Si bien tenía una gran personalidad y un enorme atractivo entre la gente, a diferencia de otros liderazgos, en su caso supeditaba su criterio e interés a las decisiones colectivas. Para él era prioritario preservar lo colectivo, por eso era, en el mejor sentido, un hombre de partido. De que era una persona fuera de lo común con un marcado sentido de la justicia ya se dio cuenta el cura del pueblo y quiso que estudiara en los Salesianos pero su padre se opuso.
Él contaba una anécdota de niñez en la que el cura le pedía cuentas por no ir a misa los domingos porque se pasaba la mañana cazando con los amigos. La respuesta suya fue que iría a misa si el párroco le garantizaba que al salir de la iglesia tendría algo que llevar para comer en casa. Tenía claras las prioridades materiales y así lo entendió toda su vida: la dignidad de la gente empieza por cubrir sus necesidades y la democracia se encuentra también en las neveras de las casas de familia, las cuales están más vacías en Andalucía que en el resto. Y a eso le añadía otra verdad: la pasión por los galgos.
Era un hombre valiente. De los echados para adelante cueste lo que cueste. Peleó contra las cloacas del Estado y contra los corruptos, y junto a Miguel Díaz contó la colonización de la Costa del Sol por la mafia (de esa que existe, pero de la que se habla tan poco) aunque le supusiera, como advertía, mirar los bajos del coche cuando estaba por Marbella.
Pienso en Antonio y me vienen a la mente sus coetáneos de tantas historias pasadas, otras y otros camaradas que hoy recuerdan batallas con él, junto a él o a pesar de él (era muy conciliador). Fue uno de los extraordinarios de una generación extraordinaria. Pero pienso también en los que llegamos después y lo conocimos desde la admiración pero, gracias a su generosidad, nunca desde la distancia.
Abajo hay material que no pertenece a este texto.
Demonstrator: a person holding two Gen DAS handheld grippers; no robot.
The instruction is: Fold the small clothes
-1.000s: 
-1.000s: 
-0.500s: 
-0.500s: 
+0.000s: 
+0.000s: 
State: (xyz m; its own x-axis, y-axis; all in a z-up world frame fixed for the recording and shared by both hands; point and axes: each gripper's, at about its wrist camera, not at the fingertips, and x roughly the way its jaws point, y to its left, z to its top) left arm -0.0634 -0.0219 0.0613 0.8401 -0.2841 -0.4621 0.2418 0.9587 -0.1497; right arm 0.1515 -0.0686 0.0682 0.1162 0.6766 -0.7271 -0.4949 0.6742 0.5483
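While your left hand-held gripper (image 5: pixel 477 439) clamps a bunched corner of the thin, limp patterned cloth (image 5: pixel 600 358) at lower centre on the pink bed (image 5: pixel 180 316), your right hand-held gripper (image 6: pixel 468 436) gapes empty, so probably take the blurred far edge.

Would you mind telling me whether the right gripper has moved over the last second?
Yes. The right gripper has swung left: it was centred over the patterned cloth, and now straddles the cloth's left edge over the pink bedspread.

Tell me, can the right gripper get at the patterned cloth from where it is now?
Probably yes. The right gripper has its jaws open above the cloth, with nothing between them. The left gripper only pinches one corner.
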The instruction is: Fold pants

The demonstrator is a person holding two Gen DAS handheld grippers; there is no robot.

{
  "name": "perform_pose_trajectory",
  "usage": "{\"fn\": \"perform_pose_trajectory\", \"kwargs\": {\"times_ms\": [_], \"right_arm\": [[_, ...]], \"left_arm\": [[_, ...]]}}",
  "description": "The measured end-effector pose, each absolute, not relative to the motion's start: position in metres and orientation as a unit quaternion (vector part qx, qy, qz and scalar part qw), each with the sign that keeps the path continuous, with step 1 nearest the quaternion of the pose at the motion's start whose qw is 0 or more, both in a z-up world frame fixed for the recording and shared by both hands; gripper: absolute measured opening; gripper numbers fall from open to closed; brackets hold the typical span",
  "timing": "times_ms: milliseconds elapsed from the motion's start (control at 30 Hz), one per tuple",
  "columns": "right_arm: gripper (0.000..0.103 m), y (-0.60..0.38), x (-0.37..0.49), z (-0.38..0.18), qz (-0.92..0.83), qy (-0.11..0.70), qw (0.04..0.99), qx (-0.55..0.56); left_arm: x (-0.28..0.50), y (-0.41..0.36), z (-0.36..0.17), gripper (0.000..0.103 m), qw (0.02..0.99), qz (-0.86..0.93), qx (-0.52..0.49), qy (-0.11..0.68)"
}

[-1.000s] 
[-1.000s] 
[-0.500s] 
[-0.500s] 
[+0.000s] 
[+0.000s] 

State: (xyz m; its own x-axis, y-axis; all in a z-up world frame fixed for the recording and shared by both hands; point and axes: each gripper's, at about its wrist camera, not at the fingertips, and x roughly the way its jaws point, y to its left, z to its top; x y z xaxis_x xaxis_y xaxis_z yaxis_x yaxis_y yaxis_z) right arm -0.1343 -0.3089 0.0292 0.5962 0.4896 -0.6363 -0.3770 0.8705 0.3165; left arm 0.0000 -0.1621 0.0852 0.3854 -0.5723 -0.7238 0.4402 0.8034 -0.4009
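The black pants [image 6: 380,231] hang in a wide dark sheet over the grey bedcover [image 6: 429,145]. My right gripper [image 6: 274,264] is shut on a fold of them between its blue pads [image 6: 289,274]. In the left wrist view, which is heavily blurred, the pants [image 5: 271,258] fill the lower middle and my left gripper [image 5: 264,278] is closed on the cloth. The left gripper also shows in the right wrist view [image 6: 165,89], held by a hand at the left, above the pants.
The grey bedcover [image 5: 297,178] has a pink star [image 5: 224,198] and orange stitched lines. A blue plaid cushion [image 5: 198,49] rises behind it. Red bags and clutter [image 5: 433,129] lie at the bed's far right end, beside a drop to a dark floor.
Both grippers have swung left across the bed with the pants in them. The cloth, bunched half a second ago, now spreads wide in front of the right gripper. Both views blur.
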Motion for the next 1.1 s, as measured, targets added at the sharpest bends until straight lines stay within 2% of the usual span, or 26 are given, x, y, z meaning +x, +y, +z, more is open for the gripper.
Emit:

Pudimos aprender de él porque nunca dejó la trinchera y porque tampoco abandonó a la tropa. Y pudimos ver cómo, también en situaciones de enorme dificultad personal siempre hay que llevar la cabeza alta y dar un paso más. No dejó que la enfermedad lo apartase de la lucha que dio sentido a su vida.
Antonio Romero Ruiz no será para las próximas generaciones solo una figura histórica de las que tienen entrada en Wikipedia porque ha impregnado con sello propio el legado de la izquierda andaluza. En esta carrera de relevos de la causa de la humanidad él mantuvo el testigo hasta el final para que otras y otros puedan seguir avanzando. Se ha ido un grande que siempre pensó y amó en grande. Se ha ido un comunista de los pies a la cabeza.